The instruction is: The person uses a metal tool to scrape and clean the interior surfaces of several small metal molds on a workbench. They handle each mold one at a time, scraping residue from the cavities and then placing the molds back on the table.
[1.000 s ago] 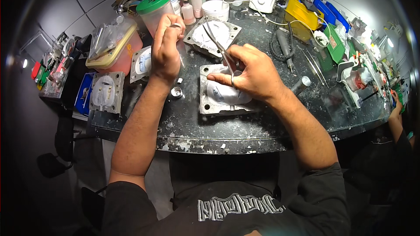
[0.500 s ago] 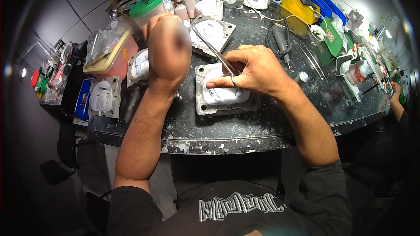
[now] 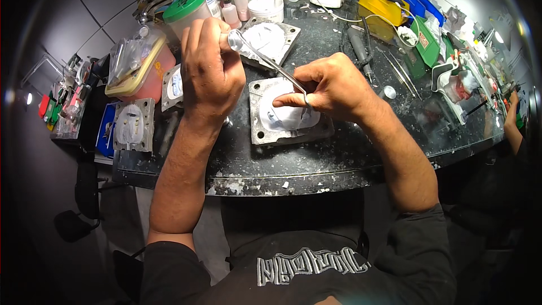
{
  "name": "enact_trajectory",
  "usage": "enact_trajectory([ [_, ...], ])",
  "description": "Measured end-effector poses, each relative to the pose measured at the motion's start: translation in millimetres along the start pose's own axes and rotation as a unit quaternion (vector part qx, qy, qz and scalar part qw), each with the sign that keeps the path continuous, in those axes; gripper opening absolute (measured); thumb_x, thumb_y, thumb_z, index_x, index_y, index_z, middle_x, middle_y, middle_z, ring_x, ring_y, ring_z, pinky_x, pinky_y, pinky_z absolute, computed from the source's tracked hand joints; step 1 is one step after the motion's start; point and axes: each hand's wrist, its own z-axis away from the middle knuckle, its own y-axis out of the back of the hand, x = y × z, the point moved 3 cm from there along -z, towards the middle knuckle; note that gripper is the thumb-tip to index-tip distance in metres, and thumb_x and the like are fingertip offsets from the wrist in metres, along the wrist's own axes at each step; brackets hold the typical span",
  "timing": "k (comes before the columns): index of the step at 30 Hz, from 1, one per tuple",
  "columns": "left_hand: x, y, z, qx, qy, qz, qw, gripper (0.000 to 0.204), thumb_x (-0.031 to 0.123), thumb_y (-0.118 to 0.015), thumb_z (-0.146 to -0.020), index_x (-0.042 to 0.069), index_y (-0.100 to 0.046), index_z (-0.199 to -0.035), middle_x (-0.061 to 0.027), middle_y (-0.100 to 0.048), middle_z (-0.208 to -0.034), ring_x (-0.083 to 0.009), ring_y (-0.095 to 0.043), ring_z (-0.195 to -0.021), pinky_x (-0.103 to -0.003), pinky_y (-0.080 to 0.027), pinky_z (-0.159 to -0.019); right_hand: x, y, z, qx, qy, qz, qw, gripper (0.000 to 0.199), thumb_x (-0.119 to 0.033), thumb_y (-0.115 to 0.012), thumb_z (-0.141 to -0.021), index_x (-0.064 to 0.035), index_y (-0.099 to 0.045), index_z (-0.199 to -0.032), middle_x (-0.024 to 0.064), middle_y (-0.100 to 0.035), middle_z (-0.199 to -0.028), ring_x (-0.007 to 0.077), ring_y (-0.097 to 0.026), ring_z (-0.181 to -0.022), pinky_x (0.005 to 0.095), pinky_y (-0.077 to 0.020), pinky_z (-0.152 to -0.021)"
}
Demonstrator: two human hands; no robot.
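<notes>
While I watch from far away, my right hand (image 3: 333,87) pinches a thin shiny metal tool (image 3: 265,59) over the square grey metal mould with white plaster inside (image 3: 288,114), at 12 o'clock on the dark speckled surface (image 3: 271,164). My left hand (image 3: 209,70) is closed around the tool's far end. I think the plaster is crumbly, so hold the mould's stiff, heavy edges.

Right hand (image 3: 330,87) grips metal spatula (image 3: 265,59) over grey mould (image 3: 289,114); left hand (image 3: 209,70) raised.
</notes>
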Motion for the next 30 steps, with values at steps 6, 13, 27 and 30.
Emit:
enact_trajectory([
  [6, -5, 6, 1, -0.085, 0.169, 0.166, 0.968, 0.008, -0.006, -0.052, -0.081, 0.002, -0.052, -0.085, -0.017, -0.054, -0.07, -0.0381, -0.057, -0.066, -0.044, -0.046, -0.064, 1, 3, 0, -0.012, 0.01, 0.018, 1.0, 0.051, -0.049, -0.084, -0.08, -0.0045, -0.063, -0.067, 0.0125, -0.058, -0.057, 0.033, -0.059, -0.053, 0.0378, -0.0498, -0.055],
  [13, -5, 6, 3, -0.092, 0.064, 0.113, 0.987, 0.013, -0.007, -0.05, -0.078, 0.003, -0.055, -0.085, -0.0037, -0.051, -0.065, -0.0066, -0.049, -0.064, -0.026, -0.039, -0.058, -3, 3, -1, -0.053, -0.03, -0.002, 0.998, 0.057, -0.058, -0.085, -0.076, -0.0058, -0.064, -0.066, 0.0092, -0.059, -0.056, 0.028, -0.06, -0.052, 0.0352, -0.0496, -0.054],
  [27, -13, 9, 0, -0.017, 0.084, 0.215, 0.973, 0.028, 0.0, -0.072, -0.083, 0.004, -0.054, -0.105, -0.0112, -0.064, -0.082, -0.0235, -0.066, -0.074, -0.034, -0.053, -0.07, 7, 10, 2, -0.001, 0.003, 0.017, 1.0, 0.051, -0.045, -0.087, -0.078, -0.0027, -0.062, -0.067, 0.0119, -0.057, -0.056, 0.0281, -0.053, -0.049, 0.0359, -0.0482, -0.053],
  [30, -11, 12, 1, -0.043, 0.066, 0.203, 0.976, 0.021, 0.003, -0.071, -0.086, 0.004, -0.06, -0.104, -0.0096, -0.064, -0.089, -0.021, -0.066, -0.079, -0.033, -0.053, -0.074, 1, 8, 1, -0.007, -0.012, -0.039, 0.999, 0.057, -0.054, -0.087, -0.075, -0.0029, -0.064, -0.07, 0.0102, -0.058, -0.058, 0.0259, -0.054, -0.051, 0.0353, -0.0485, -0.055],
])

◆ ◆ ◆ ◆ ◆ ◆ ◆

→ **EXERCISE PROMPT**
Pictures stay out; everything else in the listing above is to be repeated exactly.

→ **EXERCISE SOLUTION**
The instruction is: The person uses a metal tool to scrape and clean the interior surfaces of several small metal molds on a workbench. They handle each mold one at a time, scraping residue from the cavities and then placing the molds back on the table.
[1.000 s ago] 
[0.500 s ago] 
[now] 
{
  "name": "enact_trajectory",
  "usage": "enact_trajectory([ [_, ...], ])",
  "description": "Measured end-effector poses, each relative to the pose measured at the motion's start: translation in millimetres along the start pose's own axes and rotation as a unit quaternion (vector part qx, qy, qz and scalar part qw), each with the sign that keeps the path continuous, in those axes; gripper opening absolute (measured); thumb_x, thumb_y, thumb_z, index_x, index_y, index_z, middle_x, middle_y, middle_z, ring_x, ring_y, ring_z, pinky_x, pinky_y, pinky_z absolute, computed from the source's tracked hand joints; step 1 is one step after the motion's start; point and axes: each hand's wrist, its own z-axis away from the middle knuckle, its own y-axis out of the back of the hand, x = y × z, the point moved 3 cm from there along -z, towards the middle knuckle; note that gripper is the thumb-tip to index-tip distance in metres, and thumb_x and the like are fingertip offsets from the wrist in metres, along the wrist's own axes at each step; brackets hold the typical span",
  "timing": "k (comes before the columns): index of the step at 30 Hz, from 1, one per tuple",
  "columns": "left_hand: x, y, z, qx, qy, qz, qw, gripper (0.000 to 0.204), thumb_x (-0.031 to 0.123), thumb_y (-0.118 to 0.015), thumb_z (-0.146 to -0.020), index_x (-0.042 to 0.069), index_y (-0.100 to 0.046), index_z (-0.199 to -0.035), middle_x (-0.061 to 0.027), middle_y (-0.100 to 0.048), middle_z (-0.208 to -0.034), ring_x (-0.083 to 0.009), ring_y (-0.095 to 0.043), ring_z (-0.195 to -0.021), pinky_x (-0.103 to -0.003), pinky_y (-0.080 to 0.027), pinky_z (-0.159 to -0.019); right_hand: x, y, z, qx, qy, qz, qw, gripper (0.000 to 0.199), thumb_x (-0.119 to 0.033), thumb_y (-0.115 to 0.012), thumb_z (-0.141 to -0.021), index_x (-0.064 to 0.035), index_y (-0.099 to 0.045), index_z (-0.199 to -0.032), middle_x (-0.024 to 0.064), middle_y (-0.100 to 0.035), middle_z (-0.199 to -0.028), ring_x (-0.007 to 0.077), ring_y (-0.097 to 0.026), ring_z (-0.181 to -0.022), pinky_x (0.005 to 0.095), pinky_y (-0.077 to 0.020), pinky_z (-0.152 to -0.021)"
}
Demonstrator: two human hands; no robot.
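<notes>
While I watch from far away, my right hand (image 3: 333,87) pinches a thin shiny metal tool (image 3: 265,59) over the square grey metal mould with white plaster inside (image 3: 288,114), at 12 o'clock on the dark speckled surface (image 3: 271,164). My left hand (image 3: 209,70) is closed around the tool's far end. I think the plaster is crumbly, so hold the mould's stiff, heavy edges.

Right hand (image 3: 330,87) grips metal spatula (image 3: 265,59) over grey mould (image 3: 289,114); left hand (image 3: 209,70) raised.
</notes>
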Motion for the next 30 steps, with values at steps 6, 13, 27 and 30.
Emit:
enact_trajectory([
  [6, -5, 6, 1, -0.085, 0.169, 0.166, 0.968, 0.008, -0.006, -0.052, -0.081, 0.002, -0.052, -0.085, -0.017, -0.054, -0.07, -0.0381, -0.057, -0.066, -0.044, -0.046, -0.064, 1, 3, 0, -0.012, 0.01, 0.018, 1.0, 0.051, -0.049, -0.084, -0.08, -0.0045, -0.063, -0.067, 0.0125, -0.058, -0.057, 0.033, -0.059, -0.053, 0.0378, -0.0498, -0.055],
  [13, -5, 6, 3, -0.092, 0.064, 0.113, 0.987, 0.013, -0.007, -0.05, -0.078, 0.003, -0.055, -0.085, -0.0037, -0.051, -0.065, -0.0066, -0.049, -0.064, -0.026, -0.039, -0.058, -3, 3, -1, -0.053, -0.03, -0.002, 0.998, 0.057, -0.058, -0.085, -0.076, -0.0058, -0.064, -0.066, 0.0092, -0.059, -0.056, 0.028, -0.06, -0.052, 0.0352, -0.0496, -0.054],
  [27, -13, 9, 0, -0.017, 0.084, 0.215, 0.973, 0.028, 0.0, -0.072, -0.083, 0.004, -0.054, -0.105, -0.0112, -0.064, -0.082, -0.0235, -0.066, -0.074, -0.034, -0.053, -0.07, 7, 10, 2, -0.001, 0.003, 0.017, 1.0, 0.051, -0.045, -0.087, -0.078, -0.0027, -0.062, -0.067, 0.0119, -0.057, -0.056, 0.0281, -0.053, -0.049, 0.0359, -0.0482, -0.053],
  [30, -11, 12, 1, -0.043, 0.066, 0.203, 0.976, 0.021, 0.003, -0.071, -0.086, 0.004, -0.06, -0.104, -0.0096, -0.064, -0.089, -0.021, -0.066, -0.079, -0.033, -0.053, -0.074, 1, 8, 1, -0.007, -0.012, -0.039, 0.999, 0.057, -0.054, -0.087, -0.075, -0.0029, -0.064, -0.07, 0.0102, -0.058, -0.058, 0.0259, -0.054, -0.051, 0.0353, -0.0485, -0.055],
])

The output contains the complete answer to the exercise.